İstanbul Ayazpaşa’da bulunan köşkle ilgili, uzun yıllar süren “çabalarla” yıkım kararı alınmış, yerine yapılacak yeni bir apartman projesi ilgili kurul tarafından onaylanmış, daha sonra mahalle sakinleri tarafından açılan bir dava ile yapının yıkımdan önce “maili inhidam” durumunda olmadığı saptanmış ve yıkım kararı verenler hakkında hem kamu davası açılmış ve hem de bu kişilere meslek odaları tarafından belli sürelerle meslekten men cezası verilmiştir. Söz konusu inşaat ise 7 yıl süren davadan sonra durdurulmuştur. Sonuçtan genel olarak kimsenin yarar sağlamadığı söylenebilir. Büyük rant sağlayacak olan mal sahibi, tamamlanma aşamasında olan yapıyı durdurmak zorunda kalmış ve yasal olarak yeni çözüm üretene kadar o parselde hiçbir fiziki müdahale yapamaz duruma gelmiştir. 7 yıl süren dava sırasında ve yıkımla, yeniden yapıma harcadığı kaynakları geri alması mümkün değildir. Pek çok meslek adamının sicili bu dava sonucunda yara almıştır. Devlet yıllar süren davalarla uğraşmış ve hepsinden önemlisi Latife Hanım köşkü yok olmuştur.

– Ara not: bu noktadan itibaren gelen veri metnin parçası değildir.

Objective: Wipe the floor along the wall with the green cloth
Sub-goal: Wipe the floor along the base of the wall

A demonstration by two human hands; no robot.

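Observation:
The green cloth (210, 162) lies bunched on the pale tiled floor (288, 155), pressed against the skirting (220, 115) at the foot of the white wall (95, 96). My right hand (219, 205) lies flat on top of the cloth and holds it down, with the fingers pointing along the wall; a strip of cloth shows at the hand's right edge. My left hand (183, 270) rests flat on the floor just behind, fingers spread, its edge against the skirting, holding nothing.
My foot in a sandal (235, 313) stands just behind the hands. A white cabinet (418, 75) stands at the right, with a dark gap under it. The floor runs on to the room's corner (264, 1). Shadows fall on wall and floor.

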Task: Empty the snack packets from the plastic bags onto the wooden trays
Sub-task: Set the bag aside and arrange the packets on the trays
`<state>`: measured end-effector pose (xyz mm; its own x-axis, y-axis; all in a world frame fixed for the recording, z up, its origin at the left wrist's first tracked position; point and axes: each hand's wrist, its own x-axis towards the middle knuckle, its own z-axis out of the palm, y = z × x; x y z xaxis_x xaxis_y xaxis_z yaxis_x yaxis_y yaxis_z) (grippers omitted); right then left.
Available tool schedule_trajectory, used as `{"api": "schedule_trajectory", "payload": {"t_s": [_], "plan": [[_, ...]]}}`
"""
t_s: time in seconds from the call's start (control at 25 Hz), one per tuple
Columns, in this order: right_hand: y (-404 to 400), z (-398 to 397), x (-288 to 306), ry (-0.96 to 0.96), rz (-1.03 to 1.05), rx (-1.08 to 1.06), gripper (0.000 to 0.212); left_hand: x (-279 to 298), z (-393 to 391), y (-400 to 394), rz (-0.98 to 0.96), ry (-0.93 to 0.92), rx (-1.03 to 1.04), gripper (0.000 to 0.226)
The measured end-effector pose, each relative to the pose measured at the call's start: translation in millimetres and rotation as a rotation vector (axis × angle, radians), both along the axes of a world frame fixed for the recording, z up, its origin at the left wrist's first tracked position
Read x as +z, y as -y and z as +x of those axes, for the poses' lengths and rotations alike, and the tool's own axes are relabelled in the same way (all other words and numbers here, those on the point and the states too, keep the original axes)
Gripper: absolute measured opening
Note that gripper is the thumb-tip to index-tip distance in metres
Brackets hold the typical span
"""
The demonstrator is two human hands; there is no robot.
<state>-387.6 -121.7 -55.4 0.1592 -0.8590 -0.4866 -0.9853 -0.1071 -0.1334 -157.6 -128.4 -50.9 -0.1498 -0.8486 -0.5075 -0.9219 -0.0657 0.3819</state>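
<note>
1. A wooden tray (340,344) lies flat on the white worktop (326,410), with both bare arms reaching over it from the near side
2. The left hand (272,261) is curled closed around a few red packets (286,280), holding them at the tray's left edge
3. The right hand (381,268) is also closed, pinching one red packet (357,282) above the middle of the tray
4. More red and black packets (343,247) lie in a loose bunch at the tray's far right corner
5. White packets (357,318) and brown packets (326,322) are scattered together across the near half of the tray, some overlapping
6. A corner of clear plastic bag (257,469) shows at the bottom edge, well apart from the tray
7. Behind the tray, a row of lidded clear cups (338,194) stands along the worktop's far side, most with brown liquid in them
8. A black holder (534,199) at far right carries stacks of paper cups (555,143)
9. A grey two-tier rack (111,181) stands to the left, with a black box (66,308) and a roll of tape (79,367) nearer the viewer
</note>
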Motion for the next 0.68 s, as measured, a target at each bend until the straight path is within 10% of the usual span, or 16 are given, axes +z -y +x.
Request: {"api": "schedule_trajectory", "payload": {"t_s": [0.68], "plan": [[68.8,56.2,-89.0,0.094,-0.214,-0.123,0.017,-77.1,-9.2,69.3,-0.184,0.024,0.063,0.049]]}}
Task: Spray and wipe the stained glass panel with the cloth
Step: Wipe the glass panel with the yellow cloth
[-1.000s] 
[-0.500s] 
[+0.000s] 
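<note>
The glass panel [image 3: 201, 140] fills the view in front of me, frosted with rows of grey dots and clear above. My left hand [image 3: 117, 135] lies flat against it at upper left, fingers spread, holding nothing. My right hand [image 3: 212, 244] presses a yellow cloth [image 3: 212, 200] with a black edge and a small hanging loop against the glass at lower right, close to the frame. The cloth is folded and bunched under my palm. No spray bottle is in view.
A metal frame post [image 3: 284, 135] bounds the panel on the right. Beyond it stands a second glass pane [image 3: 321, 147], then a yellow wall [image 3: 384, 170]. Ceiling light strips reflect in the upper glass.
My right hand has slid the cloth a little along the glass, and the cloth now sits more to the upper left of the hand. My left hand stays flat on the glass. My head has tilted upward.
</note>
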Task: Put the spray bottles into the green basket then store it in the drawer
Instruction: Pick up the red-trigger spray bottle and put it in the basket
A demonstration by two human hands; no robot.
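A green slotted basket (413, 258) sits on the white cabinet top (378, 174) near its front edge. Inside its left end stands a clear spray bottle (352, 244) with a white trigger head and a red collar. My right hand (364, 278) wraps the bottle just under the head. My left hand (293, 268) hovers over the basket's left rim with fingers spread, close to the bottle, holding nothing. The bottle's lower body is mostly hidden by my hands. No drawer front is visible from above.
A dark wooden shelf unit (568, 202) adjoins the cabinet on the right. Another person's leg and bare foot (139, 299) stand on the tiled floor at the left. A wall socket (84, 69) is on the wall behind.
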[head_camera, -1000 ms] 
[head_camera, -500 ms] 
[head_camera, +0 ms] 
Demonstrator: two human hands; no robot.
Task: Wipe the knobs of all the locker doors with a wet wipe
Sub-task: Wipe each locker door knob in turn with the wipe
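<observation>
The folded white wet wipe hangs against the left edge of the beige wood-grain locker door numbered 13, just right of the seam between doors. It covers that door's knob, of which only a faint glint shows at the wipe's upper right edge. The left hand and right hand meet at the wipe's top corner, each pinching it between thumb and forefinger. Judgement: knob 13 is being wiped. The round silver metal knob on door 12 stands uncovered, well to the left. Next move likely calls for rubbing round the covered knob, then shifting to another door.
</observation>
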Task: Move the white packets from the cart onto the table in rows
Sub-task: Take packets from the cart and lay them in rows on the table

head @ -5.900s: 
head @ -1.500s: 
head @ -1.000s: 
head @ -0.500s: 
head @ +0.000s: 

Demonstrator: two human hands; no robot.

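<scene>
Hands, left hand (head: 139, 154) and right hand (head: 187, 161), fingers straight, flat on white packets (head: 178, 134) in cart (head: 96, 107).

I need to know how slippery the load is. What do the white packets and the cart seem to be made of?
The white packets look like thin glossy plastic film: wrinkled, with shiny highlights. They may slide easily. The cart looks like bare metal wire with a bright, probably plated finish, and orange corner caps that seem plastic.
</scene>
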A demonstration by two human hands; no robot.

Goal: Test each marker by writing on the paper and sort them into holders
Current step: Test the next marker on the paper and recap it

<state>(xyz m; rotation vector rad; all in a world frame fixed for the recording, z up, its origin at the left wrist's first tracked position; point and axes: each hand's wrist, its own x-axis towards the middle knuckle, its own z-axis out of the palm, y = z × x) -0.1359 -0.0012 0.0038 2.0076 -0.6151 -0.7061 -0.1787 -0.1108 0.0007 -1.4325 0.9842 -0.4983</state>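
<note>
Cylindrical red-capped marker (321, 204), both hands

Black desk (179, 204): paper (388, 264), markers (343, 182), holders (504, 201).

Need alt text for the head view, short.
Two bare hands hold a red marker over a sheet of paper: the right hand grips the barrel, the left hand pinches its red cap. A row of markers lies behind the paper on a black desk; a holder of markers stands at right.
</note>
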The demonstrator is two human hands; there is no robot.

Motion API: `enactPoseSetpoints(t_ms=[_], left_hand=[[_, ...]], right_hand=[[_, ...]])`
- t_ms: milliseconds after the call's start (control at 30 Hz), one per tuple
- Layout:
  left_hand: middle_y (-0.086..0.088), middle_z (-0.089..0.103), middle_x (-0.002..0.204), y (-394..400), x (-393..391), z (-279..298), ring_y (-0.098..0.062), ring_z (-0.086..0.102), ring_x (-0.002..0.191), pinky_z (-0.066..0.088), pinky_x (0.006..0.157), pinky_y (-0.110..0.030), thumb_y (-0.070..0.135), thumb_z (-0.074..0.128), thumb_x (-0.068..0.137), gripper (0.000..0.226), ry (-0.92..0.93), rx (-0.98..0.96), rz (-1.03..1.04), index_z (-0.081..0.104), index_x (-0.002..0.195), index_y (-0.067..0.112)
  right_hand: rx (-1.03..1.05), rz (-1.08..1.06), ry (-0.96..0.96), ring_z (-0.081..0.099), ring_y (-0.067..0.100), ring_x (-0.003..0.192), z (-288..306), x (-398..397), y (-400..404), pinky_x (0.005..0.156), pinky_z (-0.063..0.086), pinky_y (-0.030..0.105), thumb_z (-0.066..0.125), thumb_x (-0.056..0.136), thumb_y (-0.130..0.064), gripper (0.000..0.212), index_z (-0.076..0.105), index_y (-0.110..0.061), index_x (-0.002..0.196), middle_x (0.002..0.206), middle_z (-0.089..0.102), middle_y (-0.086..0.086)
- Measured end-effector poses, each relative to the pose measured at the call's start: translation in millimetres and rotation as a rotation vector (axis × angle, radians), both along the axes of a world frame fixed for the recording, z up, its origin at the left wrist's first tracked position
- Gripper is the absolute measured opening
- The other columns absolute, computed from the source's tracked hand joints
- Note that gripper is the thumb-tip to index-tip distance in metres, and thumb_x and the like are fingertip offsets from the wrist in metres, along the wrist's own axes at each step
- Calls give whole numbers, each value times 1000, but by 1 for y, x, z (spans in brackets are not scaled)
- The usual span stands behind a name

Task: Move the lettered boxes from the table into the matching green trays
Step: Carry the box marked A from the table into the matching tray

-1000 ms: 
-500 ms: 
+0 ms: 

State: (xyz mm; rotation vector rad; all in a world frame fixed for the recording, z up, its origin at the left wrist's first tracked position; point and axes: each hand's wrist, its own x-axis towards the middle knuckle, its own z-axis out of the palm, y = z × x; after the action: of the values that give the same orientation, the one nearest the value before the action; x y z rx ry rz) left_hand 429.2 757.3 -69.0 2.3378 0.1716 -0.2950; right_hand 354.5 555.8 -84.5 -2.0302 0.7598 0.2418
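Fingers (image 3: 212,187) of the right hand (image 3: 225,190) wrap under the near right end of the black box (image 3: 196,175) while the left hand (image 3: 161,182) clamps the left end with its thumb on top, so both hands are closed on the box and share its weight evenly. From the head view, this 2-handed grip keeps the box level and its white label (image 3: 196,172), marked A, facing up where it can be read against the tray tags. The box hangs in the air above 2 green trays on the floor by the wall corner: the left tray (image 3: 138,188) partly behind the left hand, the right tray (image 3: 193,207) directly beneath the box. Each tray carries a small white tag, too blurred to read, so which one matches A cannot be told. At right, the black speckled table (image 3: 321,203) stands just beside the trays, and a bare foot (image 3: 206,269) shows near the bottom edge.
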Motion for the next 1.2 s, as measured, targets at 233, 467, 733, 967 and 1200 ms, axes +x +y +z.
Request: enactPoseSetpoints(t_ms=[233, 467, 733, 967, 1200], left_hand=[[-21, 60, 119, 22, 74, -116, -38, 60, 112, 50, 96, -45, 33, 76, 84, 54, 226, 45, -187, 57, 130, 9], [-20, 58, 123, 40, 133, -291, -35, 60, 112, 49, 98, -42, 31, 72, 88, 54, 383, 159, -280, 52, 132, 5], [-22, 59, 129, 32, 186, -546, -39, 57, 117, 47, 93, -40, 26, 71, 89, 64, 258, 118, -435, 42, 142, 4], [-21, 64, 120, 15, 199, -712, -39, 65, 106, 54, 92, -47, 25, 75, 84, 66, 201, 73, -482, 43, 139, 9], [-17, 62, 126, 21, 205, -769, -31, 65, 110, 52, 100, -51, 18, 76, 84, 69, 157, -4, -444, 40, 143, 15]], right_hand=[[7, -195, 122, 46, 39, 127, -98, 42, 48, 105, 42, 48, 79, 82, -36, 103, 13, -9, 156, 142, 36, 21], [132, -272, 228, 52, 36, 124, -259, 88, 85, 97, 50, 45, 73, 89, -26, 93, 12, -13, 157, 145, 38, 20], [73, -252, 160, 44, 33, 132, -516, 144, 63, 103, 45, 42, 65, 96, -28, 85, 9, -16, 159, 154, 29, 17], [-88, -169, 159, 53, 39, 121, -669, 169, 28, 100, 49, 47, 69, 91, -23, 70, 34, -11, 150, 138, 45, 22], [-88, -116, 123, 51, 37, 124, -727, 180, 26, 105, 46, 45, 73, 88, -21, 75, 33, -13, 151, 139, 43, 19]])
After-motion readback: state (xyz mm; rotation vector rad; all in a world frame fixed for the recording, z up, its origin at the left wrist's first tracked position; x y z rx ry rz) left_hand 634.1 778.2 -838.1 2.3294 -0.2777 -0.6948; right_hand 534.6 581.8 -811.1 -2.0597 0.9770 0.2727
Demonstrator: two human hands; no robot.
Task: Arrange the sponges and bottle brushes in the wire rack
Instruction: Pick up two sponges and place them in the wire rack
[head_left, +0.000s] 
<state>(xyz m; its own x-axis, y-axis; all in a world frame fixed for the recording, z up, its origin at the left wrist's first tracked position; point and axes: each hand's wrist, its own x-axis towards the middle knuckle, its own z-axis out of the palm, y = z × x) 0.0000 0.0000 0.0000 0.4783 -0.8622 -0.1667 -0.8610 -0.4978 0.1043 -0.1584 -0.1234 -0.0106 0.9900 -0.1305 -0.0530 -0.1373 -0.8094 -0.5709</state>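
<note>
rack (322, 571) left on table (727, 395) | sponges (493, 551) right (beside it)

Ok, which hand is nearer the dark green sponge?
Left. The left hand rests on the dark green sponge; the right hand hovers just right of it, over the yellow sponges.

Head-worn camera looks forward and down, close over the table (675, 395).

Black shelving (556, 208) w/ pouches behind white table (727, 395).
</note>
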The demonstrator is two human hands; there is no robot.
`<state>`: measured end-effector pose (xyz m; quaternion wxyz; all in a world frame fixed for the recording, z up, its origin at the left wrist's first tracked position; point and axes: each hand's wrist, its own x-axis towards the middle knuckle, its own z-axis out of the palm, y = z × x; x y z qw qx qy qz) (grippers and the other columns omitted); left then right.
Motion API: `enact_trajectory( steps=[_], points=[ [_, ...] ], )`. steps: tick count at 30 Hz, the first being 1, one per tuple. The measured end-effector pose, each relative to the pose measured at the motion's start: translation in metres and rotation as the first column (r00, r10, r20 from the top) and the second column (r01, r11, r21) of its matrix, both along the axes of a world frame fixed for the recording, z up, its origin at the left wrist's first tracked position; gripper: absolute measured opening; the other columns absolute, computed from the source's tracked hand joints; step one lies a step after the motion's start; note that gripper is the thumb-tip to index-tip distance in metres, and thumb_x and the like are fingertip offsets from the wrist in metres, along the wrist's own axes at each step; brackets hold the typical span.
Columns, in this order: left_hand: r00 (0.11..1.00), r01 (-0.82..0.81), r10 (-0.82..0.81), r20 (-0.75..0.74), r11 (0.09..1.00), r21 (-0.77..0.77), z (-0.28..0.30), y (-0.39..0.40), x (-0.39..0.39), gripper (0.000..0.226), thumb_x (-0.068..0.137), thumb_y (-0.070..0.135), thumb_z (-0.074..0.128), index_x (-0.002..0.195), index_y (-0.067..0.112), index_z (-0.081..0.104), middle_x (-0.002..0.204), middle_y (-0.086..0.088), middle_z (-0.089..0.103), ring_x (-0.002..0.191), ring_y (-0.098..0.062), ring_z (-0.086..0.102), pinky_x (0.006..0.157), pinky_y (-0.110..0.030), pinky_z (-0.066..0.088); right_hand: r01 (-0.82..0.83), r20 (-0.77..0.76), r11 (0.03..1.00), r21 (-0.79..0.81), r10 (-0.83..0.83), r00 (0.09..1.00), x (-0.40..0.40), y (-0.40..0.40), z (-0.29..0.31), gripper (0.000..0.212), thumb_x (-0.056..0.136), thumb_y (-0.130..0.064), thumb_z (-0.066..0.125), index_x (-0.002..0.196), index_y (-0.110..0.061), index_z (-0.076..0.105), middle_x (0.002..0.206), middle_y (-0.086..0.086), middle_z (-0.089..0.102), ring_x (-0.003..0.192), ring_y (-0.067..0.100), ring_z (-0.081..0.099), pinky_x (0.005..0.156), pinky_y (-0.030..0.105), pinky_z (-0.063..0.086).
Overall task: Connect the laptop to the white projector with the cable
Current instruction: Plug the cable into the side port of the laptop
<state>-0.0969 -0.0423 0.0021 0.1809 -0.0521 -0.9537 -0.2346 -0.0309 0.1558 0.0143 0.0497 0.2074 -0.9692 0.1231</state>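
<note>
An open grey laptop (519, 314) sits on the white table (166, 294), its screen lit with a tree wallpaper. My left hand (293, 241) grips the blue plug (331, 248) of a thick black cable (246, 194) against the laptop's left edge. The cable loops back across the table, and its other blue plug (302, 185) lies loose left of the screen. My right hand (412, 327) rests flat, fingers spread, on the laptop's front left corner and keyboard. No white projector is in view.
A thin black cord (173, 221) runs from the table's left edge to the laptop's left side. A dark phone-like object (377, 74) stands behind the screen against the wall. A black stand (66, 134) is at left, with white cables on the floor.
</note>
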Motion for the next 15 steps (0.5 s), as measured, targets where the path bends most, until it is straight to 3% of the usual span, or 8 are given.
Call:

5531 Sayılı kanuna göre; Ağaç İşleri Endüstri Mühendisleri ve Orman Endüstri Mühendisleri, evlerin ahşap bölümleri ve ahşap yapıların tüm aşamalarında yetkilidirler. Koruma alanında ahşap konusunda en azından eğitim görmüş teknik uzmanlar olarak, ortak çözümler üretmek mecburiyeti vardır ve ileride kanuni sıkıntılara sebep olmamak için de gereklidir.
Kanunun işlediği günlerin hepimizin hayatını kolaylaştırdığını göreceğimiz dönemler dileyerek, hepinize sağlıklı günler diliyorum, sevgili okurlarım.